» SOURCE MATERIAL
=== Begin Enclosure ===

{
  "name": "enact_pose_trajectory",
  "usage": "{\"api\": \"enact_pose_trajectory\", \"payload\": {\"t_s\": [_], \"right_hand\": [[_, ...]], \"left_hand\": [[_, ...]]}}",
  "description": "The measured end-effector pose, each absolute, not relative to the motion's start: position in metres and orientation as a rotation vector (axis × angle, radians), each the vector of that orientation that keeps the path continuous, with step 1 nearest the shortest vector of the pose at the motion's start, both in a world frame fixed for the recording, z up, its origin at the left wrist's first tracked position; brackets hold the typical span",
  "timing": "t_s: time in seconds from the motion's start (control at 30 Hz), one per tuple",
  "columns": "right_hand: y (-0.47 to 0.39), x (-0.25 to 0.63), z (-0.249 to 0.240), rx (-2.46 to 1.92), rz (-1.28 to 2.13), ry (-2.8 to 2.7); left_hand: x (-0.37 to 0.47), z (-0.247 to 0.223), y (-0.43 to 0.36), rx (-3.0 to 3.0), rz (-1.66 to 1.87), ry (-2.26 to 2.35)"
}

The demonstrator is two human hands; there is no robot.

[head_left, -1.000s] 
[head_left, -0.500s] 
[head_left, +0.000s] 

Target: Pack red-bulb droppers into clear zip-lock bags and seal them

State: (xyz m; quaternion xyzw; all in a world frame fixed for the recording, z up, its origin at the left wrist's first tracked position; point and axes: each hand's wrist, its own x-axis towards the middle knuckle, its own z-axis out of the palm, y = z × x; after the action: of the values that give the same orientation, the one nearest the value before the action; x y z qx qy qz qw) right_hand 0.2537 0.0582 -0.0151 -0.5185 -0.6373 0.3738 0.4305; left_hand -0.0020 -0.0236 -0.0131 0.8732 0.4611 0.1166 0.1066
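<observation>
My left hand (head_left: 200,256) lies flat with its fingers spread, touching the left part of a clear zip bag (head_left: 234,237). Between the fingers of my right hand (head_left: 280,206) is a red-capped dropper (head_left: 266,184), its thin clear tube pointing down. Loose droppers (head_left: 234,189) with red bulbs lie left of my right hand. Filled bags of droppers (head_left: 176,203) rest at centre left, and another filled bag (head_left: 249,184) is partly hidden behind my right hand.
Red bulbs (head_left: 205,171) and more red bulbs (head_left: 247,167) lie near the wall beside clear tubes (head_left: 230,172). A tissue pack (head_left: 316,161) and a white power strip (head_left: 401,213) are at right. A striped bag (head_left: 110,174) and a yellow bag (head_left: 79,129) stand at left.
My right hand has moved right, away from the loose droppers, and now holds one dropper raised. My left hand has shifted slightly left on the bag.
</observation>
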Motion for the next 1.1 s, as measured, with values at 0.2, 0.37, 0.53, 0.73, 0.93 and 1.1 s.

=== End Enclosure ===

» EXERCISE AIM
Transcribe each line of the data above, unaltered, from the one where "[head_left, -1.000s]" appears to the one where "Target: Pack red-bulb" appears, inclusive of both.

» RESPONSE
[head_left, -1.000s] 
[head_left, -0.500s] 
[head_left, +0.000s] 

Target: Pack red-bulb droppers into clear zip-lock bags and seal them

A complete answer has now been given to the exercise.